# Recorded information
☆ ☆ ☆ ☆ ☆

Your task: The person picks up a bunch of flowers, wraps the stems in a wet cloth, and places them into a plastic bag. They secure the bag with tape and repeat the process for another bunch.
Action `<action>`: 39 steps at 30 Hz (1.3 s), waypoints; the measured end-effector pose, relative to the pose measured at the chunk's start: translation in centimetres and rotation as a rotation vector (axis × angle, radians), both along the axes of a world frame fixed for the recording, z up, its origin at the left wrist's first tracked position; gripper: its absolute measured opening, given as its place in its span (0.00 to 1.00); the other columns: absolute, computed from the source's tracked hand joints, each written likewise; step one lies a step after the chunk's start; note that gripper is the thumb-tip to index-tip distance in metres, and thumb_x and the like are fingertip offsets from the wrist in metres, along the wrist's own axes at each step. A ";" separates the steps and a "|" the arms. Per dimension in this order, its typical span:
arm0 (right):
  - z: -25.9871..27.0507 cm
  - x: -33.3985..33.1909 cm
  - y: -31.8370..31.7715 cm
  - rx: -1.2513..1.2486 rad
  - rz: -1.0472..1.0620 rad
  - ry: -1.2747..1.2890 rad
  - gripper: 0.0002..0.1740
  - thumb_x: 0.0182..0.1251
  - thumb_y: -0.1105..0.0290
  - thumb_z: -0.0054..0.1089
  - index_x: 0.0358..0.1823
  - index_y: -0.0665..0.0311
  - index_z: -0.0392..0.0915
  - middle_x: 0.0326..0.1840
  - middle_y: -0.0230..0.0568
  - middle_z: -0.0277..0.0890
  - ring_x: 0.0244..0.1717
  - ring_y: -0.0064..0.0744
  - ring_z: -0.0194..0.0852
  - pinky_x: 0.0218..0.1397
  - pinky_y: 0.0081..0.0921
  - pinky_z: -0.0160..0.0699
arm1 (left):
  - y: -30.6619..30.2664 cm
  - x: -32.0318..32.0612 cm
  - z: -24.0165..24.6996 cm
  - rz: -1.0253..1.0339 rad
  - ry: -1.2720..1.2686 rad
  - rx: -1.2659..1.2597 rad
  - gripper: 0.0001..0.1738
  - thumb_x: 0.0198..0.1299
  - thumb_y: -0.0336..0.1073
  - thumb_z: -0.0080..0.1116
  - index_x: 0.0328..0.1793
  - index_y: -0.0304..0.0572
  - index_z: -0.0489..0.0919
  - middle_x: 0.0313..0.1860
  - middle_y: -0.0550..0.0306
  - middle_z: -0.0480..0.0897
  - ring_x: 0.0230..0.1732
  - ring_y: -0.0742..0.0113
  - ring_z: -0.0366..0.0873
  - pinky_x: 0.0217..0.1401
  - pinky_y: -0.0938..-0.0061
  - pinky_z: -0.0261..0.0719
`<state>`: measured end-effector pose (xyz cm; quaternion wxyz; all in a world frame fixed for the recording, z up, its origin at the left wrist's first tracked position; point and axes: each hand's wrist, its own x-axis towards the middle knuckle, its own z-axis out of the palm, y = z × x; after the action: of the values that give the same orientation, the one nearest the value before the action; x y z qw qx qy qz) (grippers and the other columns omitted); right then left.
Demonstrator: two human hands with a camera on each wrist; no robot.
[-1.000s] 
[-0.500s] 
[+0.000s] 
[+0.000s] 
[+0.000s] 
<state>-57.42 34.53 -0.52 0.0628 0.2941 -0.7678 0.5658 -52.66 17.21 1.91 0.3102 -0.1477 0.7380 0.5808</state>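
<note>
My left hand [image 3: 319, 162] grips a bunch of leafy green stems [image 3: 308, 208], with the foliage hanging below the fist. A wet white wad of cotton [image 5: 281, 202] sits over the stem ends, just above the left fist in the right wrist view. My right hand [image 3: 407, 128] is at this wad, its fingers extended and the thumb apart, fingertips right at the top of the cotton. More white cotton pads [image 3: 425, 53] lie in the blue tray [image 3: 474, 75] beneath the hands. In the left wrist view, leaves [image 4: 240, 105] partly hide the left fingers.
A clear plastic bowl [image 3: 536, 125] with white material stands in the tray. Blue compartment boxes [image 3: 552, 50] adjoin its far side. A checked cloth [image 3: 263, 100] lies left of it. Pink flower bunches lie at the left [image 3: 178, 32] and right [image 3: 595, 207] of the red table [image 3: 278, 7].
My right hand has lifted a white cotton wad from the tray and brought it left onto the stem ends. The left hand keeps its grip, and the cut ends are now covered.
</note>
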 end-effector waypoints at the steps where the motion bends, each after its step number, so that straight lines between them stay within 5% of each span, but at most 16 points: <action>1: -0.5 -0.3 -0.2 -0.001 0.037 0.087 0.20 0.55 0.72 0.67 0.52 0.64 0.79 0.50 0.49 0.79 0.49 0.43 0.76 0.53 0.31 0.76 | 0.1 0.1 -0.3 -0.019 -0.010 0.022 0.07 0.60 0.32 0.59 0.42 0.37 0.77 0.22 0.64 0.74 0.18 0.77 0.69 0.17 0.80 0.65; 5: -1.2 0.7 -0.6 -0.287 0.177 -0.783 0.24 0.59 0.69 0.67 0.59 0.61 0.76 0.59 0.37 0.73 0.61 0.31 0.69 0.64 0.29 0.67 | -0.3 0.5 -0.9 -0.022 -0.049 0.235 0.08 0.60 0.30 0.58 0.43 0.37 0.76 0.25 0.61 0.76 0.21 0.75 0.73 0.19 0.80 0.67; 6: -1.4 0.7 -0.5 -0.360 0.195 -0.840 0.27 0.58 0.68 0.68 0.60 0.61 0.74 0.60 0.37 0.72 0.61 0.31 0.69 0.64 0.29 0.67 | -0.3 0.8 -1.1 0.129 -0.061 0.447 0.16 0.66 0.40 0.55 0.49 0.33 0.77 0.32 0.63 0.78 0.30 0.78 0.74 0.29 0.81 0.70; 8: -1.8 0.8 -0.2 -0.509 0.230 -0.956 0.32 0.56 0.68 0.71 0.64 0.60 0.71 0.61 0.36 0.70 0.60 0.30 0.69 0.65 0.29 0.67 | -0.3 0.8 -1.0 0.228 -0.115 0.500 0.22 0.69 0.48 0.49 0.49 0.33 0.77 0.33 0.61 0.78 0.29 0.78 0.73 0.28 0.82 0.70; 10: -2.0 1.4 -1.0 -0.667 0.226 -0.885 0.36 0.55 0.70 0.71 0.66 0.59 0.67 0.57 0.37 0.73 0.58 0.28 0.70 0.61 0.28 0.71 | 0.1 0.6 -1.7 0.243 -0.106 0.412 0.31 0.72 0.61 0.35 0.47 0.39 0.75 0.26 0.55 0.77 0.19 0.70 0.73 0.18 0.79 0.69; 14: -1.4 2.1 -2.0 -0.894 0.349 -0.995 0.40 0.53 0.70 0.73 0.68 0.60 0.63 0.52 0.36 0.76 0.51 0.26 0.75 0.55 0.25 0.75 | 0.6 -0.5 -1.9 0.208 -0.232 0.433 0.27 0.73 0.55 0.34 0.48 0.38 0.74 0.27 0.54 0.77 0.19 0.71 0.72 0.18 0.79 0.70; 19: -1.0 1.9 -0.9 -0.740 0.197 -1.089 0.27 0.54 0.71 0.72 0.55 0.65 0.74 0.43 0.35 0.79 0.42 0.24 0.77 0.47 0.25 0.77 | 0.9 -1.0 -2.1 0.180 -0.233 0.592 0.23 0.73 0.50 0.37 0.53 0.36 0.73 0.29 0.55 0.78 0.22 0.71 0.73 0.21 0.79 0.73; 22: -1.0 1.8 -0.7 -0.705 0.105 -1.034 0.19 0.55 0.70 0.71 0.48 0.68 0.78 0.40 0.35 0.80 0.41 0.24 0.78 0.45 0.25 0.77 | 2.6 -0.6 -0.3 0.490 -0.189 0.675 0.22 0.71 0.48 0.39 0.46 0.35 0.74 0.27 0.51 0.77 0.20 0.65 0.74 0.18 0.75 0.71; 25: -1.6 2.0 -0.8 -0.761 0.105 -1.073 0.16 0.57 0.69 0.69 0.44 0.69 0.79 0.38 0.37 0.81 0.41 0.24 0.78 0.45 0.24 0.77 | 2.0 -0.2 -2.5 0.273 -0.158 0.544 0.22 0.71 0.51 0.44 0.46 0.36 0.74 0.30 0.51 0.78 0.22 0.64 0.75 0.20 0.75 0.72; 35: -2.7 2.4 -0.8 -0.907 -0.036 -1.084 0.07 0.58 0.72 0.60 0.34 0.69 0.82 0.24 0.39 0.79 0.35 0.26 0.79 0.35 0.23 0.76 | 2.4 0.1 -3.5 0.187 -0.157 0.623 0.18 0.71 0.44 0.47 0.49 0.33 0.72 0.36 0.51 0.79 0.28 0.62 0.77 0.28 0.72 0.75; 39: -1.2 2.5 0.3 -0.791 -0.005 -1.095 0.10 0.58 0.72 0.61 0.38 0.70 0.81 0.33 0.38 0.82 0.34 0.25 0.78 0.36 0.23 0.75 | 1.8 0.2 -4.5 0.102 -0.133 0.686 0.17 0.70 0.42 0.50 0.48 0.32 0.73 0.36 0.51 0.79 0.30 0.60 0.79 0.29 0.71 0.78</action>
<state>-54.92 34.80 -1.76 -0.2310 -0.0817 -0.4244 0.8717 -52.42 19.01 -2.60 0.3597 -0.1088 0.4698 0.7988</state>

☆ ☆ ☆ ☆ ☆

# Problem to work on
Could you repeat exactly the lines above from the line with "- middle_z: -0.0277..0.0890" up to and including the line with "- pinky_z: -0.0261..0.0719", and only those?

# Solution
  - middle_z: -0.0277..0.0890
  - ring_x: 0.0244..0.1717
  - ring_y: -0.0064..0.0744
  - ring_z: -0.0194..0.0852
  - pinky_x: 0.0218..0.1397
  - pinky_y: 0.0081..0.0921
  - pinky_z: -0.0160..0.0699
arm1 (left):
  - y: -30.6619..30.2664 cm
  - x: -32.0318..32.0612 cm
  - z: -24.0165..24.6996 cm
  - rz: -1.0253..1.0339 rad
  - ry: -1.2720..1.2686 rad
  - rx: -1.2659..1.2597 rad
  - gripper: 0.0001..0.1738
  - thumb_x: 0.0198..0.1299
  - thumb_y: -0.0336..0.1073
  - thumb_z: -0.0080..0.1116
  - index_x: 0.0328..0.1793
  - index_y: -0.0304..0.0572
  - index_z: -0.0489..0.0919
  - middle_x: 0.0313..0.1860
  - middle_y: -0.0550..0.0306
  - middle_z: -0.0480..0.0897
  - ring_x: 0.0230..0.1732
  - ring_y: -0.0742..0.0113
  - ring_z: -0.0366..0.0873
  - pinky_x: 0.0217..0.1401
  - pinky_y: -0.0938..-0.0061
  - pinky_z: -0.0261..0.0719

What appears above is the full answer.